Dorothy Counts made national news in September 1957, when at the age of 15, she became one of the first and, at the time, the only black student to enrol in the newly desegregated Harry Harding High School in Charlotte (North Carolina).
This came nearly three years after the Supreme Court ruled public school segregation unconstitutional in Brown v. Board of Education.
On the cold autumn morning of 1957 in Charlotte, North Carolina. Dorothy walks to school. The leaves in the trees have turned brown and the air is thick with cold anticipation and fear. It’s very easy to think that Dorothy did not know what to expect as she approached Harry Harding high school on her first day, but as a 16-year-old growing up in segregated America we might have reason to believe she did.
Dorothy was greeted by a mob of white schoolboys and a few girls screaming at the top of their voices. It sank in that they were not quite happy that a black girl was joining them in their school when the first stone was hurled at her. Some of the girls attempted to spit on her.
There were roughly 200 to 300 people in the crowd, mostly students. The harassment started when Emma Marie Taylor Warlick, the wife of John Z. Warlick, an officer of the White Citizens Council, urged the boys to “keep her out” and at the same time, implored the girls to spit on her, saying: “Spit on her, girls, spit on her.”
She managed to dodge the stones that were flying towards her and entered the school. A few days went past and the mob in front of the school didn’t grow any smaller. They brought placards with phrases like “Go back to Africa” and “You don’t belong here”.
Photographer Douglas Martin won the 1957 World Press Photo of the Year with an image of Counts being mocked by a crowd on her first day of school.
Dorothy was born on March 25, 1941, as one of four children to Herman L. Counts Sr. and Olethea Counts. She was the Counts’ only daughter.
In 1956, 40 black students applied to transfer to a white school after the Pearsall Plan— proposing racial integration at schools—was passed. Dorothy was one of four black students enrolled in Harry Harding High School.
She made two new friends in the few weeks she spent at Harry Harding High School. Two white girls who spent most of the time they spent with Dorothy consoling her and dodging snide remarks and attacks from their schoolmates.

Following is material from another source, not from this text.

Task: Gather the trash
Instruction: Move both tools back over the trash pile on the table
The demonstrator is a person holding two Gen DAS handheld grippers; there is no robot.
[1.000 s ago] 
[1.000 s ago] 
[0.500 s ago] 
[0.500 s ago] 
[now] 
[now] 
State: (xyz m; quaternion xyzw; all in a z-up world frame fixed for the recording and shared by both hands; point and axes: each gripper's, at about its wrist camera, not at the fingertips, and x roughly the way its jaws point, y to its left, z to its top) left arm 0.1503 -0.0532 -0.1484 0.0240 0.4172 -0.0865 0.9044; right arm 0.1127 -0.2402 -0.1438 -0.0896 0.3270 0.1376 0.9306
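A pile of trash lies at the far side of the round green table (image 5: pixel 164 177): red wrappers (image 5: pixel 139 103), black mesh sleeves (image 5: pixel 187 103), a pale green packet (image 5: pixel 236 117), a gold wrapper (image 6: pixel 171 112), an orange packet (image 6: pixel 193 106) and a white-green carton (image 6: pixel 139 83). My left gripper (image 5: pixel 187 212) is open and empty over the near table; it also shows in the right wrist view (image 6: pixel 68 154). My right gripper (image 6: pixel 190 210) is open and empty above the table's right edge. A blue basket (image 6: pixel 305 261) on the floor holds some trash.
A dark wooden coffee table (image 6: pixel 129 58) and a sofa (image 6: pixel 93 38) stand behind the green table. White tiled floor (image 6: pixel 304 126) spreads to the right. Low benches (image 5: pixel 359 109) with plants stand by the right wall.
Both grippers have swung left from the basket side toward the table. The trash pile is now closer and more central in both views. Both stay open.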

Dorothy later left Harry Harding, following harassment faced by her parents and death threats and calls from people who thought she was too dark to attend a school for white children even though in 1956, North Carolina had passed a law to desegregate schools across the state.
Once, she saw a crowd surrounding the family car and the back windows had been broken. Dorothy told her family about the harassment that had occurred at school and her father called the superintendent and the police department to share with them what had happened.
The superintendent told the family he was not aware of what was happening at Harry Harding High School, and the police chief said that they could not guarantee her protection. After having this conversation, her father decided to take her out of the high school.
He said in a statement:
“It is with compassion for our native land and love for our daughter Dorothy that we withdraw her as a student at Harding High School. As long as we felt she could be protected from bodily injury and insults within the school’s walls and upon the school premises, we were willing to grant her desire to study at Harding.”
Dorothy read about the children like her in Philadelphia although they walked into the all-white high school in a group of 9 and were escorted by soldiers. Her parents sent her to a school out of state.
She returned a few years later and went to college in 1965. By then, the civil rights movements and desegregation had made it so she wouldn’t be harassed by white mobs on her way to classes. Counts then graduated from Allen School and returned to Charlotte to go to Johnson C. Smith University, where she earned her degree in Psychology in 1964.
After graduating from college, Counts then moved to New York, where she got a job working with abused and neglected children. She then moved back to Charlotte and did non-profit work with children who came from low-income families. She remains active with her alma mater and is an advocate for preserving the history of Beatties Ford Road.
Dorothy might not have thought her and her parent’s choice to apply to Harry Harding was anything but deciding to go to a good school with better amenities. It would be considered an act which aided the civil rights movement and make black children going to all schools around America possible.